🤖 AI Summary
This paper studies fair allocation of indivisible goods in weighted settings, targeting weighted envy-freeness (WEF): each agent, after normalizing valuations by their weight, weakly prefers their own bundle to any other. When WEF is unattainable via pure allocations, we introduce bounded external subsidies. We establish, for the first time in weighted settings, a theoretical characterization linking WEF feasibility to the minimum required subsidy—overcoming the limitation that envy-freeness (EF) characterizations from unweighted settings do not generalize. For general, identical, and binary additive valuation classes, we design polynomial-time algorithms and derive tight per-agent subsidy upper bounds; these recover known optimal bounds in the equal-weight special case. Our results unify and extend both the theoretical foundations and algorithmic frontiers of fair division.
📝 Abstract
We explore solutions for fairly allocating indivisible items among agents assigned weights representing their entitlements.

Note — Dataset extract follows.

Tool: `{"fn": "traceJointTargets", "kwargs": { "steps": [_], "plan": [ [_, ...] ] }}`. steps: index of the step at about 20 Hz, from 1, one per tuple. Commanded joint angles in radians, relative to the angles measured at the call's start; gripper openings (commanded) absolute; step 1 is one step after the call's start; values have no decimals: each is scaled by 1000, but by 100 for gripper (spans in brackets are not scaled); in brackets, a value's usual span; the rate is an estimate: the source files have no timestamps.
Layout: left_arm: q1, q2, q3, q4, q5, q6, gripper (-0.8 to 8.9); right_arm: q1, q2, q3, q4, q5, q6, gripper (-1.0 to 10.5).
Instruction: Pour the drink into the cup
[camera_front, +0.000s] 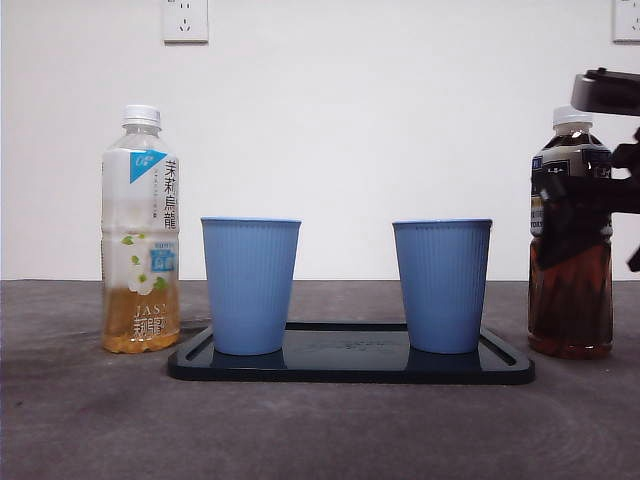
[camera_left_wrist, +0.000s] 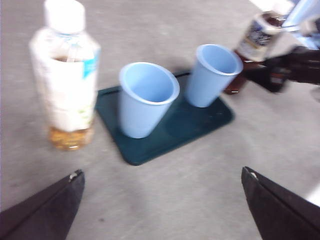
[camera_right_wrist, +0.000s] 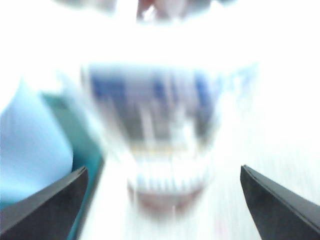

Our fairness goal is weighted-envy-freeness (WEF), where each agent deems their allocated portion relative to their entitlement at least as favorable as any other's relative to their own. In many cases, achieving WEF necessitates monetary transfers, which can be modeled as third-party subsidies. The goal is to attain WEF with bounded subsidies. Previous work in the unweighted setting of subsidies relied on basic characterizations of EF that fail in the weighted settings. This makes our new setting challenging and theoretically intriguing. We present polynomial-time algorithms that compute WEF-able allocations with an upper bound on the subsidy per agent in three distinct additive valuation scenarios: (1) general, (2) identical, and (3) binary. When all weights are equal, our bounds reduce to the bounds derived in the literature for the unweighted setting.